Check out the companion video for this blog as well: https://youtu.be/Lxfsvw7rHgU

Photo by Alexander Schimmeck on Unsplash
Photo by Alexander Schimmeck on Unsplash

The Stats

We want to use information that will give us a strong indication as to whether or not James will score a basket. At the time of writing, LeBron James has a 50.4% career shooting percentage. Loosely speaking, that means if we look at his entire career dating back to 2003, every time he’s attempted a shot, the odds of him scoring were about the same as flipping a coin. Not great if we have $1 million on the line. We need to tip the scale in our favor.

Talent comes in all shapes and sizes in the NBA, and one example of this is seeing how different players have different play styles and shooting preferences. Some instances of this include:

  • Shooting right-handed versus left-handed
  • Shooting long-range versus mid-range
  • Performing well under pressure (e.g. in the final seconds of a close game)

Believe it or not, this information, and more, is captured in NBA stats data. We can leverage this data and exploit it to see how we can find the right basket attempt to place a bet on. While we’re on this note, I’ll mention that all of the data referenced henceforth in this blog comes from https://www.basketball-reference.com/.

Without overcomplicating things, we’ll stick with just two criteria to build our model: location of the shot attempt and the stage of the game. Our model will use these features from LeBron James’ career shooting data:

  • XY coordinates of shot attempt (i.e. the location on the court)
  • Distance from the player to the basket
  • Time remaining in the quarter when the shot took place
  • Whether or not the shot was attempted towards the end of a half
  • Whether or not the shot was in the fourth quarter

The last two features are included to add further context to the stage of the game. In close matchups especially, those last-minute or last-second baskets can influence a game’s outcome significantly, and we want to capture that. This means we’re assuming that baskets scored as the game clock runs out are more valuable, and a player will be more incentivized to score a basket.

Gradient Boosted Trees

We’re going to try answering this question using Gradient Boosted Trees. These are a type of decision tree __ used in supervised Machine Learning.

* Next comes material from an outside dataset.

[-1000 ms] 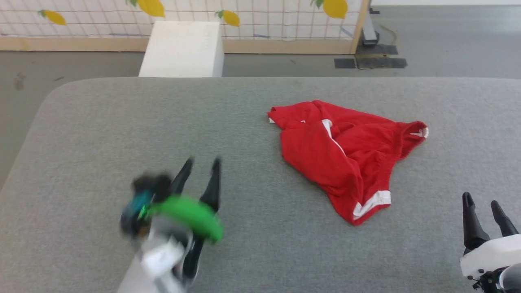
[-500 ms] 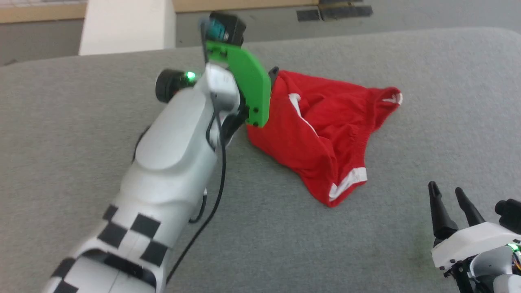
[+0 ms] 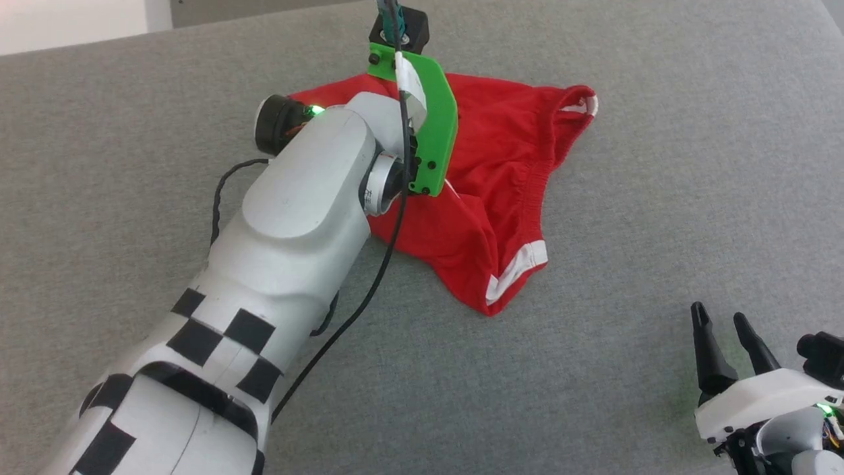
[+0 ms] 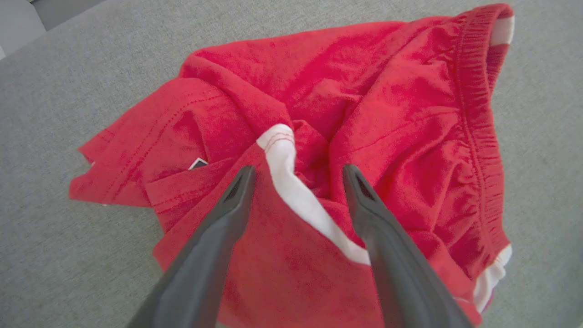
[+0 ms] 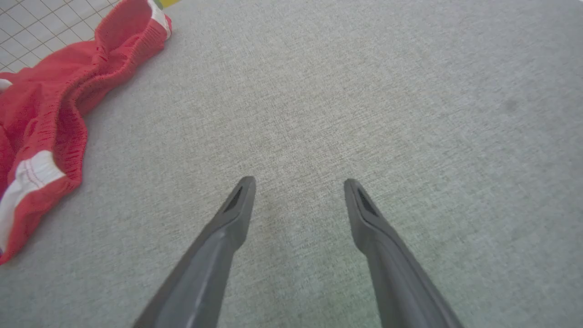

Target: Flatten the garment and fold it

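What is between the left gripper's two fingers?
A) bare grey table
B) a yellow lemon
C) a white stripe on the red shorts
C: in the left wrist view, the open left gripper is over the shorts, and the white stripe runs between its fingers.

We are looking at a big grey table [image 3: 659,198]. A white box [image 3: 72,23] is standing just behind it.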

Decision trees are a widely-used family of algorithms where a "mathematical flowchart" is learned from the input features. Gradient Boosted Trees are a variant where decision trees are built in series, and each tree tries to correct the mistakes the of the previous one. One tree could look something like this:

One of many decision trees that can be used to determine the likelihood of scoring. Visualized with GraphViz.
One of many decision trees that can be used to determine the likelihood of scoring. Visualized with GraphViz.

Above, we can see a tree with its values learned from the input features. It shows us how each value gets us closer to the decision of the tree. The "samples" field tells us how many of the total samples (or basket attempts) fell in this category. The "value" field (as well as the darkness of the shade of color) tells us the more significant indicators are of this tree. The number of total trees used will be equivalent to the _nestimators parameter described below.

Learn more about Gradient Boosting here: Gradient Boosting explained [demonstration] (arogozhnikov.github.io

There are two hyper parameters we’ll spend time tuning in our trees:

  • _n_estimators_: number of boosting stages to perform (in other words, the number of trees in sequence; we "boost" or learn from one tree to the next)
  • _learning_rate_: how strongly each tree learns from the last

In this experiment, we expect the algorithm to learn "sweet spots" on the court to shoot from as well as a window marking the best time to take a shot. It may look something like "short-range to the hoop with about 3:26 left will yield a 73% chance at scoring a basket."

What I like about decision trees is that they are simpler to understand in concept as well as in analysis. We’re looking for the highest probability of making a field goal attempt. This will be at some node of the tree, and there exists some combination of our feature set that will navigate us there.

Results and Case Analysis

We’ll spend more time discussing the approach and the results in this blog rather than the code setup. If you’re interested in the source code, I have a GitHub repository linked at the end of this blog.

Train-Test Split

LeBron James has more field goal attempts than any active player in the 2021–22 season. This is great news for us in that we can use all of his scored baskets and all of his missed baskets to train a model to understand where and when he performs best. The features we’re using are known for each shot attempt, alongside whether or not the attempt was successful. For training the following models, I took a standard train-test-split with 75% of the data used to train and 25% used for testing. It’s important to shuffle the data before splitting it to avoid biasing our model to learn from only the first 3/4 of James’ career.

Hyper Parameter Tuning

Next, to maximize the likelihood of success, I ran a brief experiment to look at the influence of _learningrate and _nestimators. This helps select the best model.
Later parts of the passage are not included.